Он старался не делать этого, но безуспешно. Вскоре он заметил, что насекомое сидит невдалеке от его руки, около ночника, на зелёной скатерти, которой был покрыт столик. Крылья бабочки шевелились. С внезапно вспыхнувшим гневом, Гэпли хватил по бабочке кулаком; сиделка проснулась и громко вскрикнула. Он промахнулся.
– Это бабочка, – сказал он и добавил: – Одно воображение. Пустяки!
Всё время он совершенно ясно видел, как насекомое ползает по карнизу и мечется по комнате, видел также, что сиделка ничего этого не видит и с удивлением на него смотрит. Надо держать себя в руках. Он знал, что он – погибший человек, если не будет держать себя в руках. Но когда ночная тьма начала рассеиваться, лихорадочное состояние усилилось, и самый страх перед тем, что он увидит бабочку, заставил Гэпли видеть её. Около пяти часов, как только начало светать, он попытался слезть с кровати и поймать бабочку, хотя в ноге чувствовалась боль. Сиделке пришлось чуть-что не драться с ним.
По этому поводу его привязали к кровати. Тогда бабочка расхрабрилась, и однажды он почувствовал, что она уселась у него на голове. Он начал изо всех сил бить себя руками, – связали и руки. Тогда бабочка явилась снова и поползла по лицу; Гэпли плакал, ругался, вопил, просил их снять с него насекомое, но всё было напрасно.
Доктор был болван, лечил от всех болезней и был круглым невеждой в психиатрии. Он просто говорил, что никакой бабочки нет. Если бы он был умнее, то, может быть, сумел бы избавить Гэпли от его горькой доли: он мог бы войти в мир иллюзий Гэпли и покрыть ему лицо кисеёй, как он о том просил. Но, как я уже говорил, доктор был болван, и, пока нога не срослась, Гэпли держали привязанным к кровати, а воображаемая бабочка ползала по нём. Она не покидала его, когда он бодрствовал, и обращалась в чудовище, когда он спал.

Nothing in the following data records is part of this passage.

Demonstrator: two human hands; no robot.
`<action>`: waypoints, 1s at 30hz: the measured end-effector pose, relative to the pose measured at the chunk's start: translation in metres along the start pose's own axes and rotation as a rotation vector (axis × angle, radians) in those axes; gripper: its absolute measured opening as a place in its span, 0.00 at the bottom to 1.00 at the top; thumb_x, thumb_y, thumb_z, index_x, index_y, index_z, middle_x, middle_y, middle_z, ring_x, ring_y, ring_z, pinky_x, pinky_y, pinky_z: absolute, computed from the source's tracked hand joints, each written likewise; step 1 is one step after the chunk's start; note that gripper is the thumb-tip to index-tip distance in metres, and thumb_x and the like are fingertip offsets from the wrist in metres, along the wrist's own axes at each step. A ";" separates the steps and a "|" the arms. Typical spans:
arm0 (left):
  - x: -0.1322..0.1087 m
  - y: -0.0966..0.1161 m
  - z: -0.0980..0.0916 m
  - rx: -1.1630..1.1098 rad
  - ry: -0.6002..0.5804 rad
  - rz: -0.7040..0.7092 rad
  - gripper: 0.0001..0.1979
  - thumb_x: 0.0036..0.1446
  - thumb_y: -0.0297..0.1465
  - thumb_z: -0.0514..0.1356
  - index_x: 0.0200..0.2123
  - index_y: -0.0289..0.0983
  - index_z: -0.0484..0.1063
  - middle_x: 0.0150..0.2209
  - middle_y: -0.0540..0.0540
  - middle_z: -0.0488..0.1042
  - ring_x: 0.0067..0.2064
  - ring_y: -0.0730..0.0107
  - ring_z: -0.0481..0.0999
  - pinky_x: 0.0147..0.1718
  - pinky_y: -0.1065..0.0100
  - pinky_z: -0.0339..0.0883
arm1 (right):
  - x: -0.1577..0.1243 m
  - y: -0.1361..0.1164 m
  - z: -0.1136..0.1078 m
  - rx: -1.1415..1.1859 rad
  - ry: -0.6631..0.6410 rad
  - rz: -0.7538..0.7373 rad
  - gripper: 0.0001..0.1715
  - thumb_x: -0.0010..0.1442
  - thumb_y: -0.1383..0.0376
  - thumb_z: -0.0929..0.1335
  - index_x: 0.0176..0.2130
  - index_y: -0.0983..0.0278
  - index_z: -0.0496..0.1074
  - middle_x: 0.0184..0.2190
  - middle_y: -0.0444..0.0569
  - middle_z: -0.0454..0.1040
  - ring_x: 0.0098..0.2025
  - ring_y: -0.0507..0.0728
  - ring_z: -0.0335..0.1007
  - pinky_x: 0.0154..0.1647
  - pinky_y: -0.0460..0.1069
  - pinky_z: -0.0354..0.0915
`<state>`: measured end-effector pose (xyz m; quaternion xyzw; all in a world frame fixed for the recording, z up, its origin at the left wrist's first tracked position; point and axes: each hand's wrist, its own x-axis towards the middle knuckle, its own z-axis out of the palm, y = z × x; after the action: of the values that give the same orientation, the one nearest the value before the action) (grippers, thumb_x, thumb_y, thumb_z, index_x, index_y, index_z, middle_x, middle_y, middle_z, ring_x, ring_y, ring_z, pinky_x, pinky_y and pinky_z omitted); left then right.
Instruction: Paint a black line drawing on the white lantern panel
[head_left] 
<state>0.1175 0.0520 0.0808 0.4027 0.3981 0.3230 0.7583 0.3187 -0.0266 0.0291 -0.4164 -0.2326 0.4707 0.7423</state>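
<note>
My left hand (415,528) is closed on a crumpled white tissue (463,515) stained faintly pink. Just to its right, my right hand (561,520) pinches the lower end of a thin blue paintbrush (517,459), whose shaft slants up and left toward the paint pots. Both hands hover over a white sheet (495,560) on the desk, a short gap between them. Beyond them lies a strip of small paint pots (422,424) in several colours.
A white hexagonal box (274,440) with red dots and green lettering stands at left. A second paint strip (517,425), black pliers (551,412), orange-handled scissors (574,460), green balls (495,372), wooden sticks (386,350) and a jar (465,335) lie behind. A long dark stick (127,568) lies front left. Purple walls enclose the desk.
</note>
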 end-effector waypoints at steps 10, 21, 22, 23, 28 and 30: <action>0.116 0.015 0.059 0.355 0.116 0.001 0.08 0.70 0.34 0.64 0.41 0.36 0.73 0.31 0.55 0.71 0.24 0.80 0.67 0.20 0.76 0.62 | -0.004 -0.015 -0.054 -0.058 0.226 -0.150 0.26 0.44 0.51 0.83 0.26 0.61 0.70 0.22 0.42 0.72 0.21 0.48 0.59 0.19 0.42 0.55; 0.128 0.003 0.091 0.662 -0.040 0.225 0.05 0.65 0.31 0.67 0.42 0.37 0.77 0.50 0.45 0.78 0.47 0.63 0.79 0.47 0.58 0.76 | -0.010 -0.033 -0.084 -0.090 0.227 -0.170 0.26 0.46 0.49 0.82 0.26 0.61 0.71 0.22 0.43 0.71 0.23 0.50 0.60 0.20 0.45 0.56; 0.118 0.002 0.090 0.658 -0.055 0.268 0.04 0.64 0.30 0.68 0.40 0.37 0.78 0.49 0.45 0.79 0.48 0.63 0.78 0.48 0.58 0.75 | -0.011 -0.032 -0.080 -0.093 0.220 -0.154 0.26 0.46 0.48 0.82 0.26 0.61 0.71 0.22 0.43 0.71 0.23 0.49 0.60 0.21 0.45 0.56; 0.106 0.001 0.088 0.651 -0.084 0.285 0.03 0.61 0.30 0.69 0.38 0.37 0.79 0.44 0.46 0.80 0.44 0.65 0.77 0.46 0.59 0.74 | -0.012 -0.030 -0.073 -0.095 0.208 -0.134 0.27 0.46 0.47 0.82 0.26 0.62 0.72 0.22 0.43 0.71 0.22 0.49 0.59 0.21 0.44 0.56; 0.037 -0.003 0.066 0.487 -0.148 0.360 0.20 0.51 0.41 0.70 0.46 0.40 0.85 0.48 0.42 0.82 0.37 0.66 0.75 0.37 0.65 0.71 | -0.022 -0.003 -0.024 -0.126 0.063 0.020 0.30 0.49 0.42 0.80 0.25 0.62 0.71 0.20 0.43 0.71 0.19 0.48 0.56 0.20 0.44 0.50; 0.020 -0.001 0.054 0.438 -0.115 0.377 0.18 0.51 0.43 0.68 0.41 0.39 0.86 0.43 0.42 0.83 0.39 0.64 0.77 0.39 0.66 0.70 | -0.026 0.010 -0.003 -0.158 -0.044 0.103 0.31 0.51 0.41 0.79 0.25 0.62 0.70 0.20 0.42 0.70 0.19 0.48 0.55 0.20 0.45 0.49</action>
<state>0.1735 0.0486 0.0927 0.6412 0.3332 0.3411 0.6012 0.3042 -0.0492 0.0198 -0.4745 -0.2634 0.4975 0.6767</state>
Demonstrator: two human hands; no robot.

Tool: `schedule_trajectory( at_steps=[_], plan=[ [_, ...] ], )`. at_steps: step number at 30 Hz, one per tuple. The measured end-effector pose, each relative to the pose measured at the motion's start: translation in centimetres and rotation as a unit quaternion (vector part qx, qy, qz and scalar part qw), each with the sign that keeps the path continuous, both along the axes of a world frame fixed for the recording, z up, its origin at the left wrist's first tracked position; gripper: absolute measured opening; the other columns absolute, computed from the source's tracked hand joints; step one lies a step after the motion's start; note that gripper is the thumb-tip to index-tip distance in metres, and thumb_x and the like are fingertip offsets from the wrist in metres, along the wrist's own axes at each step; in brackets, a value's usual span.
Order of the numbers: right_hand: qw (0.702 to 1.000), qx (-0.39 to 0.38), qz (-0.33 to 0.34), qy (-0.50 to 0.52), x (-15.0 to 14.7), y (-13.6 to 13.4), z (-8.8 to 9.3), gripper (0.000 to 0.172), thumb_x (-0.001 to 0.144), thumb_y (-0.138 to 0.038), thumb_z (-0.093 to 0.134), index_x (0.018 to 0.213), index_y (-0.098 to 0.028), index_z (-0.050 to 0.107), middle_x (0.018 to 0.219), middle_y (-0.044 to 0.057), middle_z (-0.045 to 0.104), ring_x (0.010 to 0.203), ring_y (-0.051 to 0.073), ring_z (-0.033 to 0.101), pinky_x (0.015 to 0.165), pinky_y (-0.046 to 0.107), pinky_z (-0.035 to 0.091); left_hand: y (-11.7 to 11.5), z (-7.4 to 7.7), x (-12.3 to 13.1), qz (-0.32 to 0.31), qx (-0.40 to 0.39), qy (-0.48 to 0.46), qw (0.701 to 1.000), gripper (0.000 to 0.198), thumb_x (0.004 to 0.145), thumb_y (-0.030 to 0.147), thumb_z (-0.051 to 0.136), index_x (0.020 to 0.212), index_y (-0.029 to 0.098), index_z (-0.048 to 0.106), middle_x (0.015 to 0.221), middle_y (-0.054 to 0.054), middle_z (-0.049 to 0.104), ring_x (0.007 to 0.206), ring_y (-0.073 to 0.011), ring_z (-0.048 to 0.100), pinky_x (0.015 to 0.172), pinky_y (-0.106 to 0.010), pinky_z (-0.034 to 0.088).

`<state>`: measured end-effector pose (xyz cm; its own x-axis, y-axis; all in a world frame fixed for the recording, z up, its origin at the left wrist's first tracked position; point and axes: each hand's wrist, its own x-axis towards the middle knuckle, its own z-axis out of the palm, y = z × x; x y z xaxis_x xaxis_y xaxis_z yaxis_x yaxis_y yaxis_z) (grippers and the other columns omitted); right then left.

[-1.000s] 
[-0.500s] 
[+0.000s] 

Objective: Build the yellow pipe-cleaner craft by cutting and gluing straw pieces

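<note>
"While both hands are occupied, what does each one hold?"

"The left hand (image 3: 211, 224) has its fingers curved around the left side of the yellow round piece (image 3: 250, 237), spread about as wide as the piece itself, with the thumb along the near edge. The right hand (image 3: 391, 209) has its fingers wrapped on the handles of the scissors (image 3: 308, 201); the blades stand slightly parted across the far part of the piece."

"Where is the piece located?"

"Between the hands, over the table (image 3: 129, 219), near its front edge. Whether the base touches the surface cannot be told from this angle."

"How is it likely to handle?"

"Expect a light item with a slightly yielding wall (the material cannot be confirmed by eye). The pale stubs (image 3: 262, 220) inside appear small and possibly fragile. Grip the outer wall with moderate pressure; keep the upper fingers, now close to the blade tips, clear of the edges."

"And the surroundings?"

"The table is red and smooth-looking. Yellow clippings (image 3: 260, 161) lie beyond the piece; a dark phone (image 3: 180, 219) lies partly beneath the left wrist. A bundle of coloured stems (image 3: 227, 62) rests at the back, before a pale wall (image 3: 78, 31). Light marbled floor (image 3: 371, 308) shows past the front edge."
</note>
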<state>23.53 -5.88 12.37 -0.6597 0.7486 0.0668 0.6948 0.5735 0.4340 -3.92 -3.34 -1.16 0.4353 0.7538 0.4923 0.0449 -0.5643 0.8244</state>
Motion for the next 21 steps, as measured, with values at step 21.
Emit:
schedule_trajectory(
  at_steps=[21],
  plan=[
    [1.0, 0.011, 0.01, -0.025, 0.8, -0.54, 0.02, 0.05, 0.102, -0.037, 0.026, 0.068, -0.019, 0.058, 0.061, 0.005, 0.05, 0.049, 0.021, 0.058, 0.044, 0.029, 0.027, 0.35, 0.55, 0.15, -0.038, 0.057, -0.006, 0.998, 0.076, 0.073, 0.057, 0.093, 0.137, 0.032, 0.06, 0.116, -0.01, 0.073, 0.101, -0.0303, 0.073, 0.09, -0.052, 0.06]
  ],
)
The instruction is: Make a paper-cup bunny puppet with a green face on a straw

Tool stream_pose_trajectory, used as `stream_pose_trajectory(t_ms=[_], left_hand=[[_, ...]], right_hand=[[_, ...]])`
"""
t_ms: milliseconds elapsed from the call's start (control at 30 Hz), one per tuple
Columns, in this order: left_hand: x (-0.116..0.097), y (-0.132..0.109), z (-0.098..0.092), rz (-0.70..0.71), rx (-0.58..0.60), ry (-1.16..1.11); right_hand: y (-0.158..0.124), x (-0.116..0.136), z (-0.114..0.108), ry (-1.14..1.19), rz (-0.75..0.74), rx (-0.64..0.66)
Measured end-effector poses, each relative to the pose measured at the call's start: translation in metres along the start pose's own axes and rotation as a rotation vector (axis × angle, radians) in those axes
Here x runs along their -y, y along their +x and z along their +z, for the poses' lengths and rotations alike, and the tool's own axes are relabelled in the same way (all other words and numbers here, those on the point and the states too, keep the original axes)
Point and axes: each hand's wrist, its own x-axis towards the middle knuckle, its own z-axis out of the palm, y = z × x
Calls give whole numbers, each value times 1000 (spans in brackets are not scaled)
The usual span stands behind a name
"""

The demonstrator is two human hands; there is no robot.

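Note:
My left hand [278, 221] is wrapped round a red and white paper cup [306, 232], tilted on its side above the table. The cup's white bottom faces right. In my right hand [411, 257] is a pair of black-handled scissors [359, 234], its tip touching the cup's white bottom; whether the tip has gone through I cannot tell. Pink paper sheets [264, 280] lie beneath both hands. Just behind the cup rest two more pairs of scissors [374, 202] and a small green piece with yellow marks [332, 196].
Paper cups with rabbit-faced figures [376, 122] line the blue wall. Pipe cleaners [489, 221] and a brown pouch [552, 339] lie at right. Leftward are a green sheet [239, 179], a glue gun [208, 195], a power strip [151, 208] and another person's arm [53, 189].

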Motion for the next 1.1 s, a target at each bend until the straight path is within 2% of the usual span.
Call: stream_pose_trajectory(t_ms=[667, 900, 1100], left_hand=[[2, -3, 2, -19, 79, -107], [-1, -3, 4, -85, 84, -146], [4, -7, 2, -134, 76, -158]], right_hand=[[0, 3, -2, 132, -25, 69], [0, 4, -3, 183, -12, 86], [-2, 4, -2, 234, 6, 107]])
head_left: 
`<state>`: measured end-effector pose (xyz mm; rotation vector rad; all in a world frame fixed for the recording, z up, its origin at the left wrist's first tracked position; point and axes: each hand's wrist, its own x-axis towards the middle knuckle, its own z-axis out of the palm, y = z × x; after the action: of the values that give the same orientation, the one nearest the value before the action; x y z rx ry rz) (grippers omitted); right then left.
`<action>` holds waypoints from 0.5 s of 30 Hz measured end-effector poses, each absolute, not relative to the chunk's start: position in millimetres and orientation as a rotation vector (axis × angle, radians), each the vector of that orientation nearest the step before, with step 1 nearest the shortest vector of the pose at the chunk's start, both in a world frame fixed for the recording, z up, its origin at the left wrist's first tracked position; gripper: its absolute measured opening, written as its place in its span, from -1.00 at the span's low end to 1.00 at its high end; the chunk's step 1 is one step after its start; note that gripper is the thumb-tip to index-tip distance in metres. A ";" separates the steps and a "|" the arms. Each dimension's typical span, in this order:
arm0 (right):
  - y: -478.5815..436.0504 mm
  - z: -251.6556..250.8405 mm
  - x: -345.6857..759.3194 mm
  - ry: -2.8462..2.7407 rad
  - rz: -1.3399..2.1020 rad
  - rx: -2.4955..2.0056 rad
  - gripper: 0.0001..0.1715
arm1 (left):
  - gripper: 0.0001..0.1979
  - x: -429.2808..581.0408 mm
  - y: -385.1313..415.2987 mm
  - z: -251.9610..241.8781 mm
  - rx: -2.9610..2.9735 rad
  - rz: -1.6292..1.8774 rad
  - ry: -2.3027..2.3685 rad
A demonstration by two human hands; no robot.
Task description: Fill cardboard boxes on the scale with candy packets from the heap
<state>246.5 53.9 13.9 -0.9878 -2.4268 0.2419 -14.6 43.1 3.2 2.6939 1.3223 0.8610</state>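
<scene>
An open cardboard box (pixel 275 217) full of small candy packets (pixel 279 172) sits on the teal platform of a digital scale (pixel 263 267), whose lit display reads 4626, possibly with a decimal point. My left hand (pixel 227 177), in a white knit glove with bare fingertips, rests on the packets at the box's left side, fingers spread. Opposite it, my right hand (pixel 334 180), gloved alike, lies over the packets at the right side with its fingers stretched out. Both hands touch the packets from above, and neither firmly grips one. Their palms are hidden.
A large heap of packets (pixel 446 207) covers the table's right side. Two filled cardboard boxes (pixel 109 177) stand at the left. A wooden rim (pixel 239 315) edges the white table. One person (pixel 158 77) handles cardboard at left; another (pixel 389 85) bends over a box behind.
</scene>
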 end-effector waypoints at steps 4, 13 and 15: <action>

Когда он бодрствовал, ему страшно хотелось спать, а заснув, он просыпался с диким криком.
Поэтому Гэпли доживает свои дни в обитой тюфяками комнате, и его мучит надоедливая бабочка, которой никто не видит кроме него. Доктор больницы для душевнобольных называет это галлюцинацией; но когда Гэпли приходит в сравнительно спокойное состояние и может говорить – он уверяет, что это дух Паукинса, что, следовательно, эта бабочка является единственным экземпляром, и что стоит потрудиться, чтобы поймать её.